* [Assigned task]: Do not include the pictures; repeat the rest of the data exactly.
------------------------------
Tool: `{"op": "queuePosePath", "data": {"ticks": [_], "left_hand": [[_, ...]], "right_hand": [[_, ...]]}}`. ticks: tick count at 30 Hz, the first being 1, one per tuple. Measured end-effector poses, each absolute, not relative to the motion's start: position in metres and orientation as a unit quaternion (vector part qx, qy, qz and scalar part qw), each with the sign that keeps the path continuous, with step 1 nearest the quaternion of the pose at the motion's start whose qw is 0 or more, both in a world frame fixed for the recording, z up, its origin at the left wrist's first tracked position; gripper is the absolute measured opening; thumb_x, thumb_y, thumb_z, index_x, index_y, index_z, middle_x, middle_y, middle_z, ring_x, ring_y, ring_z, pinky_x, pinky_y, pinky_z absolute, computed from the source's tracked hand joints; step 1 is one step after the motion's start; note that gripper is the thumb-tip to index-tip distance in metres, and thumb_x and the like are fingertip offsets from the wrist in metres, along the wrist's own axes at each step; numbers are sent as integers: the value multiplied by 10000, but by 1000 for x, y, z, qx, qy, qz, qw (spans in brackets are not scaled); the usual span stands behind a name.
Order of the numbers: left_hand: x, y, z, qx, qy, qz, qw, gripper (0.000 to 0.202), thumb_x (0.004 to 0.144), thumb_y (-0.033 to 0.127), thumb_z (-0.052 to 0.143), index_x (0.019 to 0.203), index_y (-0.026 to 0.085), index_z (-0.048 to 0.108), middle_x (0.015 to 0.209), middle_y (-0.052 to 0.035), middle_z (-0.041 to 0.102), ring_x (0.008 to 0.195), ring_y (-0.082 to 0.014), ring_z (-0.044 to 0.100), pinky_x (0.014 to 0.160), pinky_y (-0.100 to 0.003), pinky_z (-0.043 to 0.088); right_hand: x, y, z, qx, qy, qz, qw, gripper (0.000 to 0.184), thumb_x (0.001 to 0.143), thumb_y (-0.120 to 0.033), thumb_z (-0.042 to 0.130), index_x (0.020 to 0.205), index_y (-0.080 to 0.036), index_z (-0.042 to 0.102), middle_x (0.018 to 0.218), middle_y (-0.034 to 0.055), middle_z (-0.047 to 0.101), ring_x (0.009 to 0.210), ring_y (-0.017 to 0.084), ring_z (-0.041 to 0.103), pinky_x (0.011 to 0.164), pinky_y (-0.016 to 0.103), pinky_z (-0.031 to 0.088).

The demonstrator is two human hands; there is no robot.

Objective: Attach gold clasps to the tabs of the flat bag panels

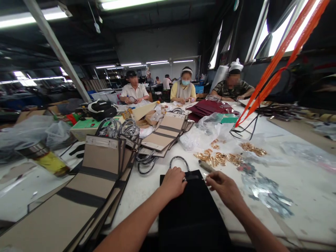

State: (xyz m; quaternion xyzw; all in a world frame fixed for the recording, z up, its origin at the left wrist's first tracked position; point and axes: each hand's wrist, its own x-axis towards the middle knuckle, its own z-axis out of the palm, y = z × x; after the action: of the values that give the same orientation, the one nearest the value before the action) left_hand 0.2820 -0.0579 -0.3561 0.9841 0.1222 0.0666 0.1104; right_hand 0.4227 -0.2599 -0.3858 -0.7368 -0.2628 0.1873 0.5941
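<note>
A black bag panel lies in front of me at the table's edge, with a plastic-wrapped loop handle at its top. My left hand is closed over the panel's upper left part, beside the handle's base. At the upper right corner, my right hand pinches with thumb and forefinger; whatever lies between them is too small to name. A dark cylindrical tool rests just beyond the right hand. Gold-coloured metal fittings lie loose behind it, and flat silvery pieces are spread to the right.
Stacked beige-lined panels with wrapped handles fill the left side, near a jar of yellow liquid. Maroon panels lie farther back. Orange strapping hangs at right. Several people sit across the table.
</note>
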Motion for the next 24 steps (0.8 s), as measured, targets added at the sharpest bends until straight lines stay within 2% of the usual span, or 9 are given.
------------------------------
* [Result for this task]:
Tool: `{"op": "queuePosePath", "data": {"ticks": [_], "left_hand": [[_, ...]], "right_hand": [[_, ...]]}}`. ticks: tick count at 30 Hz, the first being 1, one per tuple. Measured end-effector poses, each absolute, not relative to the motion's start: position in metres and orientation as a unit quaternion (vector part qx, qy, qz and scalar part qw), each with the sign that keeps the path continuous, with step 1 nearest the quaternion of the pose at the motion's start whose qw is 0 or more, both in a world frame fixed for the recording, z up, its origin at the left wrist's first tracked position; gripper is the absolute measured opening; thumb_x, thumb_y, thumb_z, index_x, index_y, index_z, middle_x, middle_y, middle_z, ring_x, ring_y, ring_z, pinky_x, pinky_y, pinky_z absolute, computed from the source's tracked hand joints; step 1 is one step after the motion's start; note that gripper is the thumb-tip to index-tip distance in metres, and thumb_x and the like are fingertip offsets from the wrist in metres, along the wrist's own axes at each step; numbers are sent as integers: the value multiplied by 10000, but by 1000 for x, y, z, qx, qy, qz, qw (spans in brackets are not scaled); the usual span stands behind a name.
Order of the numbers: left_hand: x, y, z, qx, qy, qz, qw, gripper (0.000 to 0.202), thumb_x (0.004 to 0.144), thumb_y (-0.033 to 0.127), thumb_z (-0.052 to 0.143), index_x (0.019 to 0.203), index_y (-0.026 to 0.085), index_z (-0.048 to 0.108), middle_x (0.015 to 0.209), middle_y (-0.052 to 0.035), middle_z (-0.041 to 0.102), ring_x (0.008 to 0.195), ring_y (-0.082 to 0.014), ring_z (-0.044 to 0.100), pinky_x (0.014 to 0.160), pinky_y (-0.100 to 0.003), pinky_z (-0.043 to 0.088); right_hand: x, y, z, qx, qy, qz, qw, gripper (0.000 to 0.184), thumb_x (0.001 to 0.143), thumb_y (-0.120 to 0.033), thumb_z (-0.042 to 0.130), index_x (0.020 to 0.205), index_y (-0.080 to 0.036), index_z (-0.042 to 0.102), middle_x (0.018 to 0.218), middle_y (-0.034 to 0.055), middle_z (-0.047 to 0.101), ring_x (0.009 to 0.210), ring_y (-0.017 to 0.084), ring_z (-0.041 to 0.103), pinky_x (0.011 to 0.164), pinky_y (-0.016 to 0.103), pinky_z (-0.031 to 0.088).

The demonstrator is two human hands; there is no robot.

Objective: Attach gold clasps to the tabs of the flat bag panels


State: (xyz m; quaternion xyzw; all in a world frame fixed for the recording, z up, its origin at the left wrist's first tracked position; point and axes: each hand's wrist, its own x-axis towards the middle knuckle, its own z-axis out of the palm, y = z × x; after the action: of the values that give the same orientation, the one nearest the value before the action) left_hand 0.2820 -0.0579 -0.3561 0.9841 0.1222 0.0666 0.1104; right_hand 0.4227 -0.2599 -0.3858 -0.7368 -0.2628 0.1873 0.5941
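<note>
A black bag panel lies in front of me at the table's edge, with a plastic-wrapped loop handle at its top. My left hand is closed over the panel's upper left part, beside the handle's base. At the upper right corner, my right hand pinches with thumb and forefinger; whatever lies between them is too small to name. A dark cylindrical tool rests just beyond the right hand. Gold-coloured metal fittings lie loose behind it, and flat silvery pieces are spread to the right.
Stacked beige-lined panels with wrapped handles fill the left side, near a jar of yellow liquid. Maroon panels lie farther back. Orange strapping hangs at right. Several people sit across the table.
</note>
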Motion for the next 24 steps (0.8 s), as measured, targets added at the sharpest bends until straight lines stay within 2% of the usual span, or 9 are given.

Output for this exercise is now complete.